#### Task brief
Reproduce exactly, and only, the lines below from the one containing "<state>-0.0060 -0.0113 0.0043" through the one containing "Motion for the".

[Start of Attachment]

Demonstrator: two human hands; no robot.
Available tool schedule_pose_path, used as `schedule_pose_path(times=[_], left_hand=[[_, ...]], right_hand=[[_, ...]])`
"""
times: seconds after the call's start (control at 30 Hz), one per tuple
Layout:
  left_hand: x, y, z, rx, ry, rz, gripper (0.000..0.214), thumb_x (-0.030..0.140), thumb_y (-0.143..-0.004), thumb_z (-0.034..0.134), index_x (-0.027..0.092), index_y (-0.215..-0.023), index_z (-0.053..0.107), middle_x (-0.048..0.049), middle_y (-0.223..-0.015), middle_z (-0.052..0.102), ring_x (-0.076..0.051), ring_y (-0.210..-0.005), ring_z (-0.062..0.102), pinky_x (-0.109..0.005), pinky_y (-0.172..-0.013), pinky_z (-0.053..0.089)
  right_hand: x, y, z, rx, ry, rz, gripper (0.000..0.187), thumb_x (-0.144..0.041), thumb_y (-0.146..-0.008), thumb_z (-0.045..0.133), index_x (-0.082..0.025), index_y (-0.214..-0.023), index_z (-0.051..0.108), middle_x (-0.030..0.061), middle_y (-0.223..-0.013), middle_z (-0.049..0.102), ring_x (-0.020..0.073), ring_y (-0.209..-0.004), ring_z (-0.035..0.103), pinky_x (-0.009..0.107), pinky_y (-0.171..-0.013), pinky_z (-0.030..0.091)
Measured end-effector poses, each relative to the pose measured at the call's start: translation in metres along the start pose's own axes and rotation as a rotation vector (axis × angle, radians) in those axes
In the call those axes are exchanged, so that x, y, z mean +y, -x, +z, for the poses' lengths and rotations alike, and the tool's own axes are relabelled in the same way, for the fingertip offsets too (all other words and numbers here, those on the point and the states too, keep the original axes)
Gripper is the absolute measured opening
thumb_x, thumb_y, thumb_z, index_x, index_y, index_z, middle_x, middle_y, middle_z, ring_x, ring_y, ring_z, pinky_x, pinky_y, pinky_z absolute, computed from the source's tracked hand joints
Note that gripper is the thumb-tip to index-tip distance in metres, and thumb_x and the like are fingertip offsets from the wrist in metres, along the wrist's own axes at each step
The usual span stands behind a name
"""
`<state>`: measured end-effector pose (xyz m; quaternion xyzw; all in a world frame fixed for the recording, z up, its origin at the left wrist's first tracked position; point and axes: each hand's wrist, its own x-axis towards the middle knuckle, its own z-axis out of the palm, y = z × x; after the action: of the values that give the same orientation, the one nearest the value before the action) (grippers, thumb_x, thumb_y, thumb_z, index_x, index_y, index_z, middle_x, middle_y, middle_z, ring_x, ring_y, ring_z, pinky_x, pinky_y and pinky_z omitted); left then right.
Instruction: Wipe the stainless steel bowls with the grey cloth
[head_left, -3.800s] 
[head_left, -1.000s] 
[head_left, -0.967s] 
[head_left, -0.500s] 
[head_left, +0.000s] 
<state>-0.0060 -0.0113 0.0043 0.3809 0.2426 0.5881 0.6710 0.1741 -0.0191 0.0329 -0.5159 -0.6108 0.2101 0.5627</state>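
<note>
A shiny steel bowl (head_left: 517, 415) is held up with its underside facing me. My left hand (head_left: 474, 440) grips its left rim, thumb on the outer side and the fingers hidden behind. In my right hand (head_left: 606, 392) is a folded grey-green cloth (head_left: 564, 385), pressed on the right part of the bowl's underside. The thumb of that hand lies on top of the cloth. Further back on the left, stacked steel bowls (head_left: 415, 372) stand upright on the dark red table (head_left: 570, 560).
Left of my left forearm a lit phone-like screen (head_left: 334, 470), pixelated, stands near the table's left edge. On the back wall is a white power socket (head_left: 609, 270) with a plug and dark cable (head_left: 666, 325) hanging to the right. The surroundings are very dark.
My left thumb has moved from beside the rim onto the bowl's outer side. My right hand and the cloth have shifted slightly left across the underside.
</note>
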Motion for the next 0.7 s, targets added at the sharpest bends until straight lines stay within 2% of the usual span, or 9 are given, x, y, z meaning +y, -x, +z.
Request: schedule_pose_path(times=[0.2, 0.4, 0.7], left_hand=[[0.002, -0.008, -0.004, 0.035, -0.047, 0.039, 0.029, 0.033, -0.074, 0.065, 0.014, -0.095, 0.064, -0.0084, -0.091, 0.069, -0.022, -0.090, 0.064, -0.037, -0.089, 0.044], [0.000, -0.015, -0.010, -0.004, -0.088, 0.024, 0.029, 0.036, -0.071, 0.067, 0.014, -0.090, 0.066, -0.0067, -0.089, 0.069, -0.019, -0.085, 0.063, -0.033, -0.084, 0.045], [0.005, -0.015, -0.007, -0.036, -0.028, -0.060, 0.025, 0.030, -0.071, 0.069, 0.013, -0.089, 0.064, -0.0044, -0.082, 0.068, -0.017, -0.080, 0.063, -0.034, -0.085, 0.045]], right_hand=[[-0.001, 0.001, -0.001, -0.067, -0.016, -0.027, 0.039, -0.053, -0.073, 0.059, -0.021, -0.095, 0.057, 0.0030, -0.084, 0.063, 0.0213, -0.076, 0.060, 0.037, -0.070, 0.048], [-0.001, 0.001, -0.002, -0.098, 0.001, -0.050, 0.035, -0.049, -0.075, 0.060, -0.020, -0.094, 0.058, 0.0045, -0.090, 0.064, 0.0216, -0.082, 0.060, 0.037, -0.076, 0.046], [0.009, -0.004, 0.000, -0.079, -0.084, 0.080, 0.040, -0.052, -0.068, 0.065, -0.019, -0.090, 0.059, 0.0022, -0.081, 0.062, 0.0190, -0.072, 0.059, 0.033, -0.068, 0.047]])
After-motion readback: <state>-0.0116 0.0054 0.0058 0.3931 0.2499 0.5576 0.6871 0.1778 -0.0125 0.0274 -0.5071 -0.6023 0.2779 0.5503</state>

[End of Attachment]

#### Result
<state>-0.0060 -0.0113 0.0043 0.3809 0.2426 0.5881 0.6710 0.1741 -0.0191 0.0329 -0.5159 -0.6108 0.2101 0.5627</state>
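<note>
A shiny steel bowl (head_left: 517, 415) is held up with its underside facing me. My left hand (head_left: 474, 440) grips its left rim, thumb on the outer side and the fingers hidden behind. In my right hand (head_left: 606, 392) is a folded grey-green cloth (head_left: 564, 385), pressed on the right part of the bowl's underside. The thumb of that hand lies on top of the cloth. Further back on the left, stacked steel bowls (head_left: 415, 372) stand upright on the dark red table (head_left: 570, 560).
Left of my left forearm a lit phone-like screen (head_left: 334, 470), pixelated, stands near the table's left edge. On the back wall is a white power socket (head_left: 609, 270) with a plug and dark cable (head_left: 666, 325) hanging to the right. The surroundings are very dark.
My left thumb has moved from beside the rim onto the bowl's outer side. My right hand and the cloth have shifted slightly left across the underside.
</note>
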Motion for the next 0.7 s, targets added at the sharpest bends until straight lines stay within 2% of the usual span, or 9 are given, x, y, z meaning +y, -x, +z.

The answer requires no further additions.